I believe IRIX does allow you to set ACLs over NFS if you're running a reasonable version of Trusted IRIX. But I'm not sure if it uses the same proplistd side-band protocol or if they rolled their own and both the client and server have to be running SGI Trusted IRIX.
Also, from what I gather, various draft versions of Posix ACLs had some reasonable significant differences so without detailed information on the exact ACL semantics, I couldn't say how similar the Solaris, Digital, and IRIX semantics are. For NFS v4, the situation is further complicated by the fact that HPUX ACLs and NT ACLs are different as well.
Ray
-----Original Message----- From: Guy Harris [mailto:guy@netapp.com] Sent: Friday, June 11, 1999 2:57 AM To: tkaczma@gryf.net Cc: toasters@mathworks.com Subject: Re: NFS ACLs
Just came across this in Solaris docs:
NFS Parameters for the nfs Module
[...]
nfs_acl_cache - This symbol controls whether ACLs are
cached on clients
that are using the NFS_ACL protocol.
Does anyone know of any info on the NFS ACL protocol?
See "/usr/include/rpcsvc/nfs_acl.x" on Solaris 2.5 and later. It uses port 2049, and the Solaris NFS server code presumably just checks the program number as well as the procedure number and version number, and runs either an NFS procedure or an NFS ACL procedure.
Is this what we were just speaking of?
I think at least some folks here were speaking of it, yes.
I think Digital^H^H^H^H^H^H^HTru64 UNIX may store ACLs as items in a file's property list; the "proplist(4)" man page on a DU system here says:
DIGITAL UNIX supports the storing, parsing, and retrieving of Extended File Attributes. An Extended File Attribute is a name and value pair that is contained in a variable-sized structure called a Property List. A Property List is part of a file's metadata and can contain abstract name and value pairs (Extended File Attributes) that can be set either by the operating system (for example, ACLs and privileges) or by a user-level application (for example, PC File Attributes).
That man page also says:
Extended File Attributes are supported by the Advanced File System (AdvFS) and the UNIX File System (UFS). Currently, the Network File System (NFS) does not support Extended File Attributes, so when files migrate over NFS, they loose any Extended File Attributes they may have had.
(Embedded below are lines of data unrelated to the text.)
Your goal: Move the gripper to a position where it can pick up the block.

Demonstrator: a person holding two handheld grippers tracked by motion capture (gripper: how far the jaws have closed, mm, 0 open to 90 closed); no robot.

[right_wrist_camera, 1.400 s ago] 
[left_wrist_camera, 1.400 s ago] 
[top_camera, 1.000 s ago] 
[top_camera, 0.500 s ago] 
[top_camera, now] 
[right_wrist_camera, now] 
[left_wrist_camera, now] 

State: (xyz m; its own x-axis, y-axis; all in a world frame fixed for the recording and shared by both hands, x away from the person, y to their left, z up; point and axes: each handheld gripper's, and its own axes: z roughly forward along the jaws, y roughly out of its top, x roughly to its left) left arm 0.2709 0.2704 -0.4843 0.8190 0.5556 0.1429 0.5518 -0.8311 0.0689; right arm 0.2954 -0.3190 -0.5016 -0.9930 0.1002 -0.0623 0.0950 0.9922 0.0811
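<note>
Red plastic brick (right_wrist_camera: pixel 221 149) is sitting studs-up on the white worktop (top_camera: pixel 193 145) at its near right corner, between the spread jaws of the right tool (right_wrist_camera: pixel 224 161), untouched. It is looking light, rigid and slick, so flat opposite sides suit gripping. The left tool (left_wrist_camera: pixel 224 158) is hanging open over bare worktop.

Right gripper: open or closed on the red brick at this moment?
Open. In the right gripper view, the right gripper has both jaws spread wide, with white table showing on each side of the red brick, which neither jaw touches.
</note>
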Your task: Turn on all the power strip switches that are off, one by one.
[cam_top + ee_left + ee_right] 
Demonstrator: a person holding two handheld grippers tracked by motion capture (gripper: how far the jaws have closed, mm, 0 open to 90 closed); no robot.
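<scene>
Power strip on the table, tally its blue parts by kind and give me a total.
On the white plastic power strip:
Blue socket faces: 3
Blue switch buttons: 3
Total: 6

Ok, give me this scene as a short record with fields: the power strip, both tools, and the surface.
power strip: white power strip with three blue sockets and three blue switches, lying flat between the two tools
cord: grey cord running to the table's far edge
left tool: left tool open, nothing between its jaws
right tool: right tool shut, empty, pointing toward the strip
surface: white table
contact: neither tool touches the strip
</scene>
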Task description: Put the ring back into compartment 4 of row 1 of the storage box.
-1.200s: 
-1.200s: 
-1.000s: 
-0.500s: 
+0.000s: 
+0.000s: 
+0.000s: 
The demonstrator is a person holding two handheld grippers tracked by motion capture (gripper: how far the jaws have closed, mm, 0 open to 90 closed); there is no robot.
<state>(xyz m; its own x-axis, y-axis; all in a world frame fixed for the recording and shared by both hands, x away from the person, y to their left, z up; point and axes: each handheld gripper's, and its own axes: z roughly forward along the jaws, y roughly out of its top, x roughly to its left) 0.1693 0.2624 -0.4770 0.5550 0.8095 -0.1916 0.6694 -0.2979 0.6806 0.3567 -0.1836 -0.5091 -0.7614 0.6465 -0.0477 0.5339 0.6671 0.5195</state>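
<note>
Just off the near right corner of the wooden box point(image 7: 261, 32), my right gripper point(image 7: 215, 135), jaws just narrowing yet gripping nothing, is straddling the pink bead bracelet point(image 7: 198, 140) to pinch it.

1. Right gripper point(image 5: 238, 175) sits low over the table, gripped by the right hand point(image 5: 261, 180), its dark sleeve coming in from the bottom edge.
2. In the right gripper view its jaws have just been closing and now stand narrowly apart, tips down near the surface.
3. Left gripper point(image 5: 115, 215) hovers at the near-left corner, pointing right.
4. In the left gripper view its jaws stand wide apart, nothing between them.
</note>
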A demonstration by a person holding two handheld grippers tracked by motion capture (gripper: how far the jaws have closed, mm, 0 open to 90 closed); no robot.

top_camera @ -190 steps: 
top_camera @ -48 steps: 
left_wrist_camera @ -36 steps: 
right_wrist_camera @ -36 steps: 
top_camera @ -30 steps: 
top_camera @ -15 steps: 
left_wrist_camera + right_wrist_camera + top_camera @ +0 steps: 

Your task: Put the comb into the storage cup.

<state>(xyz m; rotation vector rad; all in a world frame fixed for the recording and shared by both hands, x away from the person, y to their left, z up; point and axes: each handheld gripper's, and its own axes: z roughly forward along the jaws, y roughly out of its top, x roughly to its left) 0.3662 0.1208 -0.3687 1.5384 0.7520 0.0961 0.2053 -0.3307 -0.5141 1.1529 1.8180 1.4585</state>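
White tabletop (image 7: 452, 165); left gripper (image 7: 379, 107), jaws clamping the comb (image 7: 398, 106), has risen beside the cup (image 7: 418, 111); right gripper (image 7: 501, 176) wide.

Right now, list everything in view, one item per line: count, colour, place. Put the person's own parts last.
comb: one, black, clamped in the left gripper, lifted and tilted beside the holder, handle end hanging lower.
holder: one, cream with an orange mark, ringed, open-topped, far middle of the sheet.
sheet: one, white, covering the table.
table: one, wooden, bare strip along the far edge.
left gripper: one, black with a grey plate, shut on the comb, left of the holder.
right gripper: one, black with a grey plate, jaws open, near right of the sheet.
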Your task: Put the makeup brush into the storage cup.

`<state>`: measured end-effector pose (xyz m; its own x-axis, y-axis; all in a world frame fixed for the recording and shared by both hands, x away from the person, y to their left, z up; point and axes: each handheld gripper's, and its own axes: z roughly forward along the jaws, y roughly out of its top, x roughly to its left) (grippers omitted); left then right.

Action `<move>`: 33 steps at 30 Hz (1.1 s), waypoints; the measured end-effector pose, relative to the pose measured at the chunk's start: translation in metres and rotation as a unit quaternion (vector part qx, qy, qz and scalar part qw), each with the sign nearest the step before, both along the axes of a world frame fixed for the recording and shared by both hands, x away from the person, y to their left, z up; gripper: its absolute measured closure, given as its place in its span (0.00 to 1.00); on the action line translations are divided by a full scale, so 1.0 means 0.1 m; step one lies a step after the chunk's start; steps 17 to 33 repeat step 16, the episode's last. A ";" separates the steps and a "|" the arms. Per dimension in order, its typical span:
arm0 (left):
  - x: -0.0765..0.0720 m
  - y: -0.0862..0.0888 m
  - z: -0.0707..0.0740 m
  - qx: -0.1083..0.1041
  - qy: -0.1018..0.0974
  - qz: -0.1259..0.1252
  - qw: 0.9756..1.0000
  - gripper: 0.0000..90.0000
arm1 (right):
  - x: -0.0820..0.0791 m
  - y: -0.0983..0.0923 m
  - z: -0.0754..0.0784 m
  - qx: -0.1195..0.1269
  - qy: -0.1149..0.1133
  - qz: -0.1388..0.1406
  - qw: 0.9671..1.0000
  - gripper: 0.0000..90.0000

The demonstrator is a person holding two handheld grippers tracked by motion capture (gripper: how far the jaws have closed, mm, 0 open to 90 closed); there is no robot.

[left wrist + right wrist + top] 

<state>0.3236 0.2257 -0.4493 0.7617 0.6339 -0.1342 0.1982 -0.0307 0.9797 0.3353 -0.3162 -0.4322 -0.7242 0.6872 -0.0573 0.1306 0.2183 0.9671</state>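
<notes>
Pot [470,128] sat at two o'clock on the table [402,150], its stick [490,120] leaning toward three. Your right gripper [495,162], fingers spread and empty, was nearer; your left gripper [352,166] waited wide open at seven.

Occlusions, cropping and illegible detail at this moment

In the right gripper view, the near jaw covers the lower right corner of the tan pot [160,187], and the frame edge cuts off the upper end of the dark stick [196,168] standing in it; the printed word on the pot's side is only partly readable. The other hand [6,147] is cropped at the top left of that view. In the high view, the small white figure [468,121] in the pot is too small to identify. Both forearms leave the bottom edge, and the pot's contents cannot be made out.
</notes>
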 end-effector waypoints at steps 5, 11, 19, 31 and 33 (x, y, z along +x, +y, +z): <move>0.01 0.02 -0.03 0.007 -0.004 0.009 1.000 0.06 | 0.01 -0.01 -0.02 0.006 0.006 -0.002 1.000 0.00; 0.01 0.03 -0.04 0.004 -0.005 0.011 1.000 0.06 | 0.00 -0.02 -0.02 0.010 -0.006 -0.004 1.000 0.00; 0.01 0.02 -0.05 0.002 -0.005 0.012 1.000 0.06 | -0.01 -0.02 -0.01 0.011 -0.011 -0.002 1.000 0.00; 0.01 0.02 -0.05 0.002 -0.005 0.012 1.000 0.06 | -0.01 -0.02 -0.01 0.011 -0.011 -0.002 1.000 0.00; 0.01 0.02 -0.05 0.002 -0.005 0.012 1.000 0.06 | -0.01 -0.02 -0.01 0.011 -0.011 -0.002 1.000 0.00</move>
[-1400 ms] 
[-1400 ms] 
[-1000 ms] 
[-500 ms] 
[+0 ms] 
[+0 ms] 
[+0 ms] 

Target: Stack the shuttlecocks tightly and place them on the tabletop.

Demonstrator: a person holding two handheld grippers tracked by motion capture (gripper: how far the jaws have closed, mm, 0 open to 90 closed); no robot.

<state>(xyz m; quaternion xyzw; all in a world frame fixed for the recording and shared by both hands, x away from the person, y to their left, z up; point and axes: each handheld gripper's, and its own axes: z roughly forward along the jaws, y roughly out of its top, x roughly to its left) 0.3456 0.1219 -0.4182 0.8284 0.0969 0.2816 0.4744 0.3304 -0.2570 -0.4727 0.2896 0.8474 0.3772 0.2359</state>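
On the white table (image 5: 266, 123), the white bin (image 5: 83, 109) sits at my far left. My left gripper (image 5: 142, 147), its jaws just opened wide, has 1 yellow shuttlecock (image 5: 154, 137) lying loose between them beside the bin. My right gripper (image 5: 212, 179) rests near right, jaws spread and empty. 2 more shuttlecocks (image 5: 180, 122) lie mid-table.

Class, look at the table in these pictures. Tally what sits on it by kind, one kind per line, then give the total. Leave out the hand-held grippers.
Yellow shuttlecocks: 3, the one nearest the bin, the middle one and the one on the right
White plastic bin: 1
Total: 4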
but the "proplistd(8)" man page says:
The proplistd daemon services sideband protocol requests from NFS clients for property list operations. Requests may be to get, set, and or delete the property list associated with an NFS served file system object.
so I'm not sure if the "proplist(4)" man page is out of date or if the NFS client doesn't use the RPC service offered by "proplistd", although if the latter is true, that raises the question "so why does 'proplistd' exist?"
I think AIX may also have ACL support, and I think somebody earlier said IRIX does; I don't know whether either of them let you get or set ACLs over the wire with a "sideband" protocol for NFS.
HP-UX has ACLs, but the HP-UX 11.00 man page says:
NFS NFS does not support ACLs on remote files.
Individual manual entries specify the behavior of various system calls, library calls, and commands under these circumstances. Be careful when transferring a file with optional entries over a network or when manipulating a remote file because optional entries may be silently deleted.
The Solaris and Digital UNIX ACLs appear to be based on POSIX drafts (the POSIX committee working on that stuff never went past drafts, and I think they disbanded; the DU ones directly claim to be POSIX-draft-based, the Solaris ones just look as if they are). I don't know what the AIX or IRIX ones look like; the HP-UX ones don't look at all POSIX-draft-based (they appear to have a whole pile of additional functionality).